[Recorded data]

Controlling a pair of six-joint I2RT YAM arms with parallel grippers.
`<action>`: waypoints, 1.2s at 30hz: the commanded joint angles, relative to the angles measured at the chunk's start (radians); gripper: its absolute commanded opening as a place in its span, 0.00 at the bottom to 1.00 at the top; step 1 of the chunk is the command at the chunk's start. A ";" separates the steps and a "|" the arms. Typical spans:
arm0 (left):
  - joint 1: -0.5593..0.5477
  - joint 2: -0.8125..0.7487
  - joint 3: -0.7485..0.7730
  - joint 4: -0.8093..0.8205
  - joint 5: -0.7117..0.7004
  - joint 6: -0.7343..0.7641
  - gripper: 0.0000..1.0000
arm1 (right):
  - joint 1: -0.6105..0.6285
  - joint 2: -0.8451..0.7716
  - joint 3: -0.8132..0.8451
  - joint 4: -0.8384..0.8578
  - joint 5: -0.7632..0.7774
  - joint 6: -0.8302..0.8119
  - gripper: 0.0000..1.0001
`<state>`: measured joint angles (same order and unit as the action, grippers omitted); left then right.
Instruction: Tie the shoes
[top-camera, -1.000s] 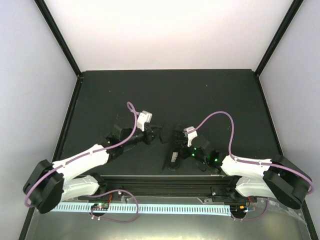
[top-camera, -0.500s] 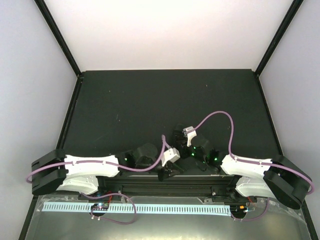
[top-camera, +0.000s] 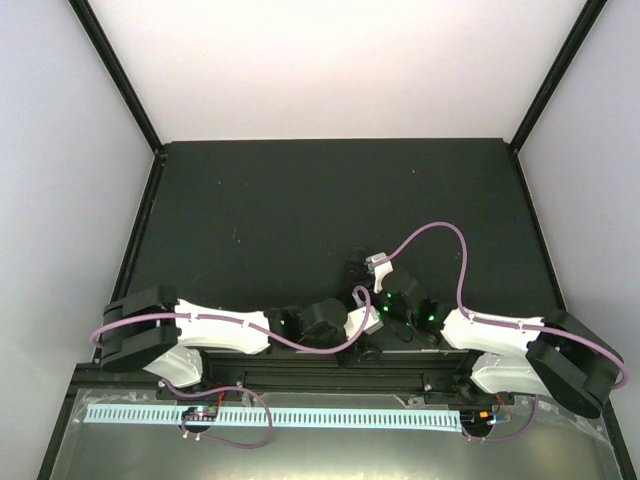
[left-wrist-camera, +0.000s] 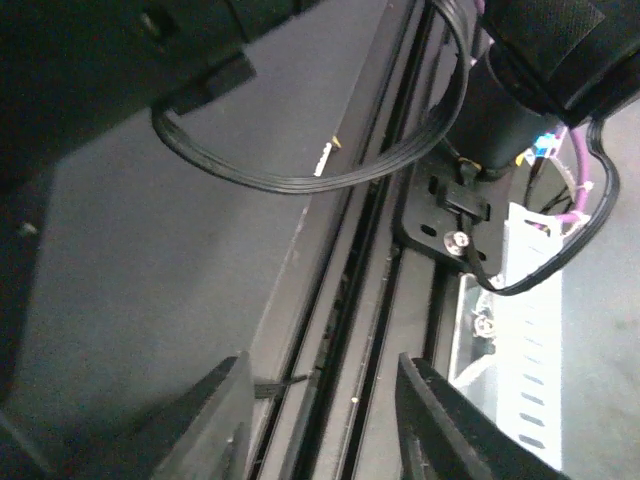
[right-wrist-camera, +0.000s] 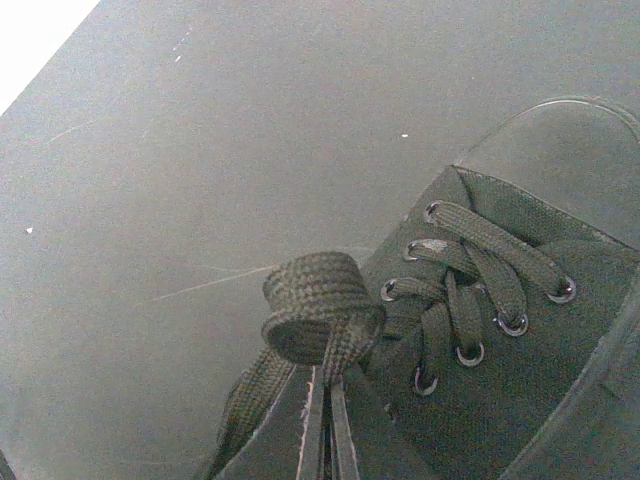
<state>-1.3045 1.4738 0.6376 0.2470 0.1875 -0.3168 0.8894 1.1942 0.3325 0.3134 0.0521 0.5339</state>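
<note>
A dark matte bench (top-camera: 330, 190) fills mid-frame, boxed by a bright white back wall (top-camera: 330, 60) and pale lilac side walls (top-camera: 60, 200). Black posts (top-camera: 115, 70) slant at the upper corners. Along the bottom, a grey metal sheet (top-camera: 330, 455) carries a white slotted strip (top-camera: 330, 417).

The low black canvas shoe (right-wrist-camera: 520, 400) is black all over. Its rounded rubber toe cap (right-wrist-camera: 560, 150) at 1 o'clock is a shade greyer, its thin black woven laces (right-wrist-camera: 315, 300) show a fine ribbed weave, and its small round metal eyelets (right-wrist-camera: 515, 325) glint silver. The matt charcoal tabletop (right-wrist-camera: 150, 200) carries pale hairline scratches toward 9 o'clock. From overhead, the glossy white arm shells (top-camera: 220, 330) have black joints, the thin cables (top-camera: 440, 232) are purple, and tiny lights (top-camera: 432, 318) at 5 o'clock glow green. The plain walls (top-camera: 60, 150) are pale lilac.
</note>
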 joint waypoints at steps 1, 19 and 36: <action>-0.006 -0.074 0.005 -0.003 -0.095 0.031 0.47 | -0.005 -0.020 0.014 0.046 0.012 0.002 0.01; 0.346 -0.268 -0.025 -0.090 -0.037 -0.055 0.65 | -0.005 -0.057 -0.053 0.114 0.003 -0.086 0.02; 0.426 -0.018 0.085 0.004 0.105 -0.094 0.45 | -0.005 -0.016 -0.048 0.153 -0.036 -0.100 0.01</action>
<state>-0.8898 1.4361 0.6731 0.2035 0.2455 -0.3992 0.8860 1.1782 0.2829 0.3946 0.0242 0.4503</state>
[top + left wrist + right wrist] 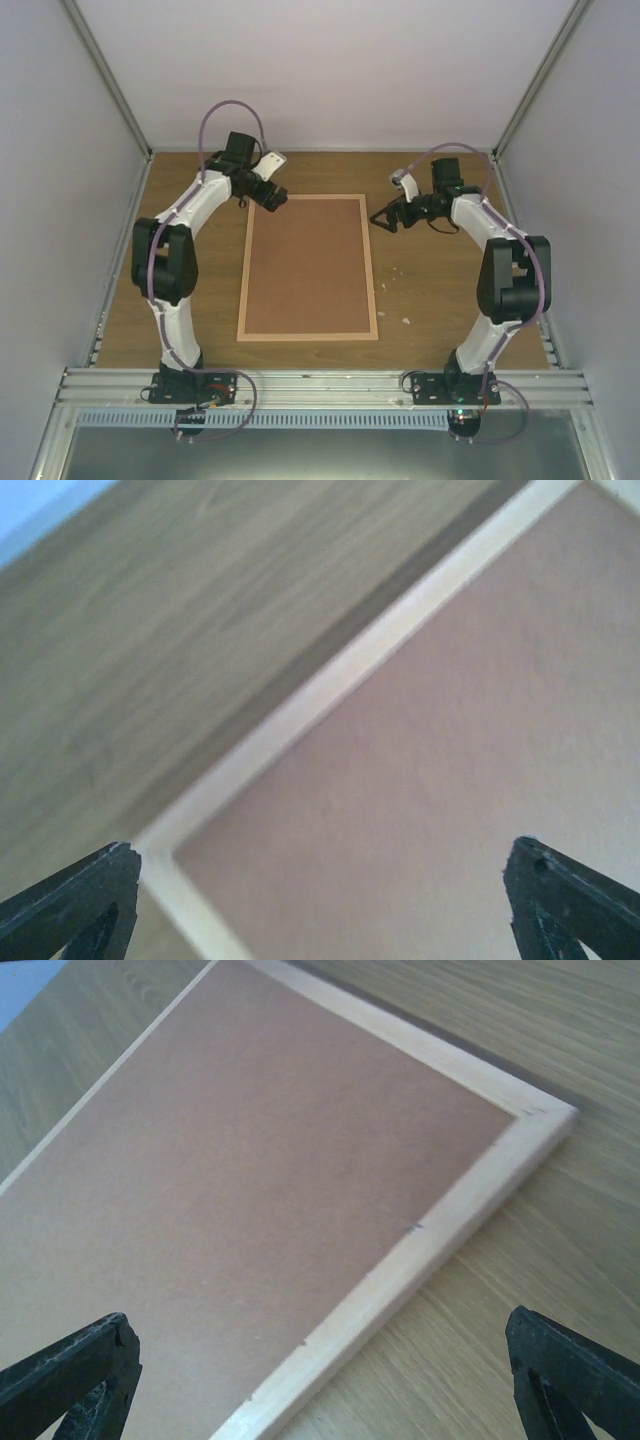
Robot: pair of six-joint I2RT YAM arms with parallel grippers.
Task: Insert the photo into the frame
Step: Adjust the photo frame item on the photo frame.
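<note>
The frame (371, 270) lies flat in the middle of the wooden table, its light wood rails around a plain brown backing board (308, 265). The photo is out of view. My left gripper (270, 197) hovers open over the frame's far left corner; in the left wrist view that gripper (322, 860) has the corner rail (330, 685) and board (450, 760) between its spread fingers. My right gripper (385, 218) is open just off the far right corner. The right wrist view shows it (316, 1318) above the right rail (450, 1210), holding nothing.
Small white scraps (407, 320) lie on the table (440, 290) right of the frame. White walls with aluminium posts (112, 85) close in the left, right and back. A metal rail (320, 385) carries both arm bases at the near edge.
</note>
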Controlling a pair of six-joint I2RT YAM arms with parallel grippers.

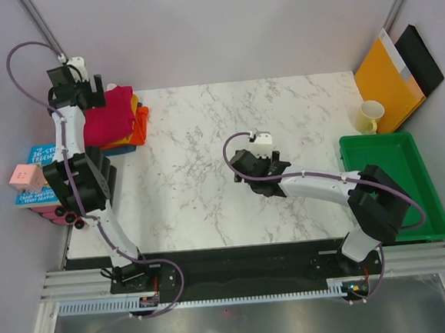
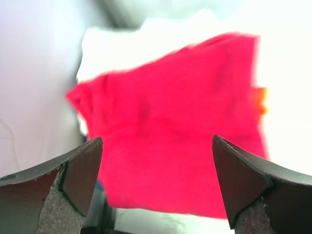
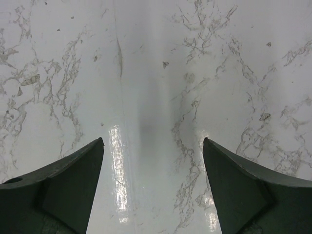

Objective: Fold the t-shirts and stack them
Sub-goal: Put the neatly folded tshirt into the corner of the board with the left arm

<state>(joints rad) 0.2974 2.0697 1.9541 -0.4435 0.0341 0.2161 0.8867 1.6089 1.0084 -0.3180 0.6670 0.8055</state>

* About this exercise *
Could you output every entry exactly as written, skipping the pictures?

* Answer to the problem *
Controlling a pair of six-joint I2RT YAM arms with parallel grippers.
`<action>`: waypoints, 1.2s at 30hz: the commanded joint angles, relative to the angles measured at the chunk's start (radians); gripper: its absolute commanded opening as a place in its span, 0.00 at the bottom to 1.00 at the top; step 1 of the chunk is the command at the chunk's start. A ";" separates the steps and a "|" the arms. Typical spans:
arm0 (left):
  - joint 1: -0.5593..0.5477
  - joint 2: -0.8125..0.7487
  - joint 3: -0.7485..0.7730
  - joint 4: -0.8093..0.8205
  - joint 5: -0.7117..0.7004
  - joint 6: -0.7343..0.7641
  - gripper: 0.0000..1.0000
arm1 (right):
  - joint 1: -0.6105..0.6285
  - joint 2: -0.8451..0.7716
  - joint 3: -0.8132..0.8451
  - joint 4: -0.8384..0.8578
  - joint 5: -0.7632..0.7774
  - joint 6: -0.8302..0.8119
  - gripper: 0.0000..1.0001
`<state>`: measured joint angles (same order and unit as the action, grippers omitted); left then right.
Instruction: Tie the shoes
[top-camera, -1.000s] 
[top-camera, -0.500s] 
[top-camera, +0.000s] 
[left-wrist-camera, +0.000s] 
[right-wrist-camera, +0.000s] 
<state>-1.3045 1.4738 0.6376 0.2470 0.1875 -0.3168 0.8894 1.1942 0.3325 0.3134 0.0521 0.5339</state>
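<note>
A dark matte bench (top-camera: 330, 190) fills mid-frame, boxed by a bright white back wall (top-camera: 330, 60) and pale lilac side walls (top-camera: 60, 200). Black posts (top-camera: 115, 70) slant at the upper corners. Along the bottom, a grey metal sheet (top-camera: 330, 455) carries a white slotted strip (top-camera: 330, 417).

The low black canvas shoe (right-wrist-camera: 520, 400) is black all over. Its rounded rubber toe cap (right-wrist-camera: 560, 150) at 1 o'clock is a shade greyer, its thin black woven laces (right-wrist-camera: 315, 300) show a fine ribbed weave, and its small round metal eyelets (right-wrist-camera: 515, 325) glint silver. The matt charcoal tabletop (right-wrist-camera: 150, 200) carries pale hairline scratches toward 9 o'clock. From overhead, the glossy white arm shells (top-camera: 220, 330) have black joints, the thin cables (top-camera: 440, 232) are purple, and tiny lights (top-camera: 432, 318) at 5 o'clock glow green. The plain walls (top-camera: 60, 150) are pale lilac.
</note>
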 joint waypoints at steps 1, 19 and 36: <action>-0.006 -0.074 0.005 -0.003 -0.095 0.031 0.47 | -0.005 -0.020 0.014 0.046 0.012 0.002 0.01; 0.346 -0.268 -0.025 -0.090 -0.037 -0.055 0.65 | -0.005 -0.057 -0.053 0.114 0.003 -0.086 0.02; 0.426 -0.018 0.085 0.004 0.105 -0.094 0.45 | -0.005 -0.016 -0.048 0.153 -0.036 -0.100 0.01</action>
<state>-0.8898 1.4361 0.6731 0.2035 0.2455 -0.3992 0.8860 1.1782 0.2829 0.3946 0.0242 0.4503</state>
[top + left wrist + right wrist] 
Robot: pair of six-joint I2RT YAM arms with parallel grippers.
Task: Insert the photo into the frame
Step: Adjust the photo frame item on the photo frame.
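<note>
The frame (371, 270) lies flat in the middle of the wooden table, its light wood rails around a plain brown backing board (308, 265). The photo is out of view. My left gripper (270, 197) hovers open over the frame's far left corner; in the left wrist view that gripper (322, 860) has the corner rail (330, 685) and board (450, 760) between its spread fingers. My right gripper (385, 218) is open just off the far right corner. The right wrist view shows it (316, 1318) above the right rail (450, 1210), holding nothing.
Small white scraps (407, 320) lie on the table (440, 290) right of the frame. White walls with aluminium posts (112, 85) close in the left, right and back. A metal rail (320, 385) carries both arm bases at the near edge.
</note>
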Controlling a pair of six-joint I2RT YAM arms with parallel grippers.


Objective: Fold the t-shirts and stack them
Sub-goal: Put the neatly folded tshirt into the corner of the board with the left arm

<state>(joints rad) 0.2974 2.0697 1.9541 -0.4435 0.0341 0.2161 0.8867 1.6089 1.0084 -0.3180 0.6670 0.8055</state>

The answer has been given in its entirety.